Un nuovo caso riaccende l’attenzione su possibili criticità sanitarie. La Fondazione Domenico Caliendo, nata dopo la morte del bambino a Napoli, si trova ora a seguire il suo primo caso.
Si tratta della vicenda di una madre che ha perso la figlia nel 2023, a distanza di quasi due anni da un trapianto effettuato nel 2021 presso l’ospedale Monaldi di Napoli, la stessa struttura coinvolta nel caso del piccolo Domenico.
Secondo quanto emerso, l’intervento del 26 agosto 2021 sembrava inizialmente riuscito. La bambina era stata dimessa e aveva fatto ritorno a casa dopo poche settimane.
Successivamente, però, la situazione clinica si è aggravata. La madre ha raccontato che, dopo circa un mese, sono iniziati continui ricoveri ospedalieri, con frequenti problemi legati a infezioni.
La donna ha ripercorso quanto accaduto nel corso della trasmissione televisiva Storie Italiane, condotta da Eleonora Daniele.

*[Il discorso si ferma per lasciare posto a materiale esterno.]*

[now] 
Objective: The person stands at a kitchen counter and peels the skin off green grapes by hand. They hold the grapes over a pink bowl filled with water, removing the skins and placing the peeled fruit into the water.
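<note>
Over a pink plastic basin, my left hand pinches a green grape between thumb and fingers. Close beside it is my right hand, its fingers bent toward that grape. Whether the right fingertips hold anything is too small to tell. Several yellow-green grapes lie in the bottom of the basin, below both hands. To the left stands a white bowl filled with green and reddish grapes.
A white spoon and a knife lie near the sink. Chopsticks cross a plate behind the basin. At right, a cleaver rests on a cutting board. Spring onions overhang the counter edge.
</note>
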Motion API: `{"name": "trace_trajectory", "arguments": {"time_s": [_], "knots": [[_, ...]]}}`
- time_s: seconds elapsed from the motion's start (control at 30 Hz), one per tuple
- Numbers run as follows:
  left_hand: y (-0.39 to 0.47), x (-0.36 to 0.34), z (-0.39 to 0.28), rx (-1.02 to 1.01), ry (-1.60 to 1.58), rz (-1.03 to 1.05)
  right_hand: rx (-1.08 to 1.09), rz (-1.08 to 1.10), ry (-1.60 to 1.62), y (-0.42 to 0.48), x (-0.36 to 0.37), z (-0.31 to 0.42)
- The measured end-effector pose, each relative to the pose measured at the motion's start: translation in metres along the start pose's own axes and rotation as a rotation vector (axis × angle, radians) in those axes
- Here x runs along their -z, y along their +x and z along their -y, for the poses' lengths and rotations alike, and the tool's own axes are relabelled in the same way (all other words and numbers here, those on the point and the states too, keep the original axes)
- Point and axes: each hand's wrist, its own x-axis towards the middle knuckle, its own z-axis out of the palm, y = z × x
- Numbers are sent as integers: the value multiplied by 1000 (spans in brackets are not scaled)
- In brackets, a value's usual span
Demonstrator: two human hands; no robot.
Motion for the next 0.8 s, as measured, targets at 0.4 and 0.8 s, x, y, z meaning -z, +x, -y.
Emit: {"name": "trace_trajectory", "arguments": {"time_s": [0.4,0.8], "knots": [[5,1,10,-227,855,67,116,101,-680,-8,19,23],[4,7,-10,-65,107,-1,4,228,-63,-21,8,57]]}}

Ha spiegato di aver vissuto per mesi in condizioni di massima precauzione, adottando misure rigide di protezione sanitaria all’interno dell’abitazione, trasformata in un ambiente simile a una sala operatoria, con uso di mascherine, camici sterili e altri dispositivi.
Nonostante queste precauzioni, le condizioni della bambina sono progressivamente peggiorate fino al decesso, avvenuto il 27 marzo 2023.

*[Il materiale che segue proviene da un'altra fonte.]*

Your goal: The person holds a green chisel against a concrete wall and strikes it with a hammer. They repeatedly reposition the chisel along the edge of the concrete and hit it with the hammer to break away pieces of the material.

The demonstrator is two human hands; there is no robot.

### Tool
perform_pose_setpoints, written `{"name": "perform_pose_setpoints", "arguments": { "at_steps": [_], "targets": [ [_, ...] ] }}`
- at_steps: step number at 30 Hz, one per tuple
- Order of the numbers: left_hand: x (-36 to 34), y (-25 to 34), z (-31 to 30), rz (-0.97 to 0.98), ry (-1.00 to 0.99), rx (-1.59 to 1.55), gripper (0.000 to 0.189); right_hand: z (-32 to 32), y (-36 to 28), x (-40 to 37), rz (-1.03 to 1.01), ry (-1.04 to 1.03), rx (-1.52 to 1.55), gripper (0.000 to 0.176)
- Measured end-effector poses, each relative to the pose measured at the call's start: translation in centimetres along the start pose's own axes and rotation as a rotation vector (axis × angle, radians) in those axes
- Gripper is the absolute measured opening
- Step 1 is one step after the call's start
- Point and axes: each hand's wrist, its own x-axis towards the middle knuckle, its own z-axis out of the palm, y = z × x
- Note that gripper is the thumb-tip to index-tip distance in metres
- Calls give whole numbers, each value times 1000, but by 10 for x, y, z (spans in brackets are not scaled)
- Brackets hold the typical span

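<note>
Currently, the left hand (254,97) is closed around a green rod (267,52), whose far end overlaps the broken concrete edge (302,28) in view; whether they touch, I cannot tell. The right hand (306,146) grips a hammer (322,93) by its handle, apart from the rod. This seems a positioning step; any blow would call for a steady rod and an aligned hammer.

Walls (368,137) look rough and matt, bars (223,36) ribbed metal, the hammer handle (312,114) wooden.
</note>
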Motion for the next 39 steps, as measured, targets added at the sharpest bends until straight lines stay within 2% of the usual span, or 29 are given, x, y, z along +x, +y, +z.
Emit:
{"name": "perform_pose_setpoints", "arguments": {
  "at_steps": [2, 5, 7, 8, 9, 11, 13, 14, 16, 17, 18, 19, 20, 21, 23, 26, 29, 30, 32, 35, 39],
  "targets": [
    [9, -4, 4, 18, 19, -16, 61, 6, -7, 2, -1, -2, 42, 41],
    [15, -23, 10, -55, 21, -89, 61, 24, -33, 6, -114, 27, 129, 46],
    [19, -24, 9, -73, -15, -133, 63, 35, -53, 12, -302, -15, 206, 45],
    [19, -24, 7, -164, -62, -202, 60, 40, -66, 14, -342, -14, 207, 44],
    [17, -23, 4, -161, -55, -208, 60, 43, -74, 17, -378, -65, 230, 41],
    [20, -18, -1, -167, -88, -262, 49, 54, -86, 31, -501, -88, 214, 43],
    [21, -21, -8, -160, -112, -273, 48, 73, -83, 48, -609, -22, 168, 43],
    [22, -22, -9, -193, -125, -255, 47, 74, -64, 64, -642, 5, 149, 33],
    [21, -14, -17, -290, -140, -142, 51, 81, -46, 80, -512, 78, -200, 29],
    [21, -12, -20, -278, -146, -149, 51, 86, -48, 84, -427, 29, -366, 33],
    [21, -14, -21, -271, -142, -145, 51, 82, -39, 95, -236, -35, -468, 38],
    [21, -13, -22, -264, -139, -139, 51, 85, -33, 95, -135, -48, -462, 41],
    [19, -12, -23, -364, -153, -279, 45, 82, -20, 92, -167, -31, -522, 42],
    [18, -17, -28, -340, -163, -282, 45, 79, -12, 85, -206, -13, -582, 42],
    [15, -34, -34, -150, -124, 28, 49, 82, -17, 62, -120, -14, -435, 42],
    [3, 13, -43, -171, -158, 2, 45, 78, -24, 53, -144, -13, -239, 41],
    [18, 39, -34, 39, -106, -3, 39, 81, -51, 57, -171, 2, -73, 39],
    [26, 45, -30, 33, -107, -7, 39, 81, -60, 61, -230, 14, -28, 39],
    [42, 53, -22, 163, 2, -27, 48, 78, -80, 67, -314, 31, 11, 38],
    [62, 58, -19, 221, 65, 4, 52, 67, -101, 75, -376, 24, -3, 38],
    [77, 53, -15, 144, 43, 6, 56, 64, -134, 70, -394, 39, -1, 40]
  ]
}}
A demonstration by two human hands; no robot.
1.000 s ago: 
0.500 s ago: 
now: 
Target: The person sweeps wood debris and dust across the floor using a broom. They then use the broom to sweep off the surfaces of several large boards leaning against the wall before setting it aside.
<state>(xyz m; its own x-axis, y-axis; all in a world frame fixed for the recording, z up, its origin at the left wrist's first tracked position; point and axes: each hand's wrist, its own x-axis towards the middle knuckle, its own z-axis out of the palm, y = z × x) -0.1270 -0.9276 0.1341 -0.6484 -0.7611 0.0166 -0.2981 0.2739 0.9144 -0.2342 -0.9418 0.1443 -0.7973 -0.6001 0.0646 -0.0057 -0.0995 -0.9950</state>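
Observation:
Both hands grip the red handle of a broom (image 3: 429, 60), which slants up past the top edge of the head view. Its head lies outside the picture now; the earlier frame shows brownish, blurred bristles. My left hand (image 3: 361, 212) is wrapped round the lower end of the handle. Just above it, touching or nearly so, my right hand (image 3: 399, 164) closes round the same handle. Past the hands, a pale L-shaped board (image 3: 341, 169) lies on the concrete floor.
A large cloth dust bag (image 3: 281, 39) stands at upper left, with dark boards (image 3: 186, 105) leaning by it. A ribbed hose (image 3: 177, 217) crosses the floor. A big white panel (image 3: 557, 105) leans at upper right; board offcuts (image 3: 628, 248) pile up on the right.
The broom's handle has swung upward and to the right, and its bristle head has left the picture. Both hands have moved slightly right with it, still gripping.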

Secondo il legale della famiglia, solo di recente, attraverso l’analisi della cartella clinica, sarebbe emersa la reale causa della morte.
Al momento non è ancora chiaro se vi siano collegamenti con altri casi simili. La stessa conduttrice ha precisato che la vicenda è ancora in fase di approfondimento e non sono state stabilite eventuali analogie.
Sulla vicenda sono attesi ulteriori accertamenti da parte delle autorità competenti, che dovranno chiarire quanto accaduto e verificare eventuali responsabilità.
Il caso rappresenta il primo intervento concreto della Fondazione Domenico Caliendo, nata con l’obiettivo di fornire supporto in situazioni analoghe.
Nel frattempo, la famiglia di Domenico Caliendo ha annunciato una messa in ricordo prevista per il 14 aprile 2026 alle ore 19 a Nola, presso la parrocchia Maria Santissima della Stella, che sarà presieduta dal cardinale Domenico Battaglia.
Un momento di preghiera si è già svolto in forma privata nei giorni precedenti. La famiglia ha inoltre espresso ringraziamenti ai giornalisti e agli operatori dell’informazione per la vicinanza e la sensibilità dimostrata.
La madre di Domenico, Patrizia Mercolino, ha comunicato che la fondazione ha già raccolto oltre 45mila euro grazie alle donazioni.
Ha inoltre ricordato come l’idea della fondazione sia nata durante i momenti più difficili, quando il bambino si trovava in terapia intensiva, poco prima della sua scomparsa.